Critère d'éligibilité
Âges éligibles pour étudier
18 ans et plus (ADULTE, OLDER_ADULT)
Accepte les volontaires sains
Oui
Sexes éligibles pour l'étude
Tout
La description
Critère d'intégration:
- Fracture fermée du radius distal nécessitant une réduction
Critère d'exclusion:
- Ouvertes, autres fractures homolatérales des membres supérieurs, enceinte, incarcérée, moins de 18 ans
Plan d'étude
Cette section fournit des détails sur le plan d'étude, y compris la façon dont l'étude est conçue et ce que l'étude mesure.
Comment l'étude est-elle conçue ?
Détails de conception
- Objectif principal: TRAITEMENT
- Répartition: ALÉATOIRE
- Modèle interventionnel: SINGLE_GROUP
- Masquage: SEUL
Armes et Interventions
Groupe de participants / Bras |
Intervention / Traitement |
|---|---|
|
EXPÉRIMENTAL: Mini-c-bras
Réductions assistées par fluoroscopie
|
Radioscopie utilisée pour faciliter la réduction de la fracture du radius distal
|
|
AUCUNE_INTERVENTION: Standard
|
Que mesure l'étude ?
Principaux critères de jugement
Mesure des résultats |
Description de la mesure |
Délai |
|---|---|---|
|
Qualité de réduction
Délai: Immédiatement après la réduction
|
Alignement de la fracture mesuré sur les radiographies post-réduction
|
Immédiatement après la réduction
|
Collaborateurs et enquêteurs
C'est ici que vous trouverez les personnes et les organisations impliquées dans cette étude.
Parrainer
Dates d'enregistrement des études
Ces dates suivent la progression des dossiers d'étude et des soumissions de résultats sommaires à ClinicalTrials.gov. Les dossiers d'étude et les résultats rapportés sont examinés par la Bibliothèque nationale de médecine (NLM) pour s'assurer qu'ils répondent à des normes de contrôle de qualité spécifiques avant d'être publiés sur le site Web public.

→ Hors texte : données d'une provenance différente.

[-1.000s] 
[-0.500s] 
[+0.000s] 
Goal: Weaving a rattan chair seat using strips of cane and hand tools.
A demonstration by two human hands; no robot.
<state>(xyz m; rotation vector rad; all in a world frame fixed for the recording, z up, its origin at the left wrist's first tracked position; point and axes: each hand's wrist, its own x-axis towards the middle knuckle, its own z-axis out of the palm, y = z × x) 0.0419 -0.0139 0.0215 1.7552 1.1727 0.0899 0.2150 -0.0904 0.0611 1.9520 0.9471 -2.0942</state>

Dates principales de l'étude
Début de l'étude
1 mai 2015
Achèvement primaire (RÉEL)
1 mai 2017
Achèvement de l'étude (RÉEL)
1 mai 2017
Dates d'inscription aux études
Première soumission
5 janvier 2018
Première soumission répondant aux critères de contrôle qualité
5 janvier 2018
Première publication (RÉEL)
11 janvier 2018
Mises à jour des dossiers d'étude
Dernière mise à jour publiée (RÉEL)
16 janvier 2018
Dernière mise à jour soumise répondant aux critères de contrôle qualité
11 janvier 2018
Dernière vérification
1 janvier 2018
Plus d'information
Termes liés à cette étude
Termes MeSH pertinents supplémentaires
Autres numéros d'identification d'étude
- 2014-6554
Plan pour les données individuelles des participants (IPD)
Prévoyez-vous de partager les données individuelles des participants (DPI) ?
NON
Informations sur les médicaments et les dispositifs, documents d'étude
Étudie un produit pharmaceutique réglementé par la FDA américaine
Non
Étudie un produit d'appareil réglementé par la FDA américaine
Non
Ces informations ont été extraites directement du site Web clinicaltrials.gov sans aucune modification. Si vous avez des demandes de modification, de suppression ou de mise à jour des détails de votre étude, veuillez contacter register@clinicaltrials.gov. Dès qu'un changement est mis en œuvre sur clinicaltrials.gov, il sera également mis à jour automatiquement sur notre site Web .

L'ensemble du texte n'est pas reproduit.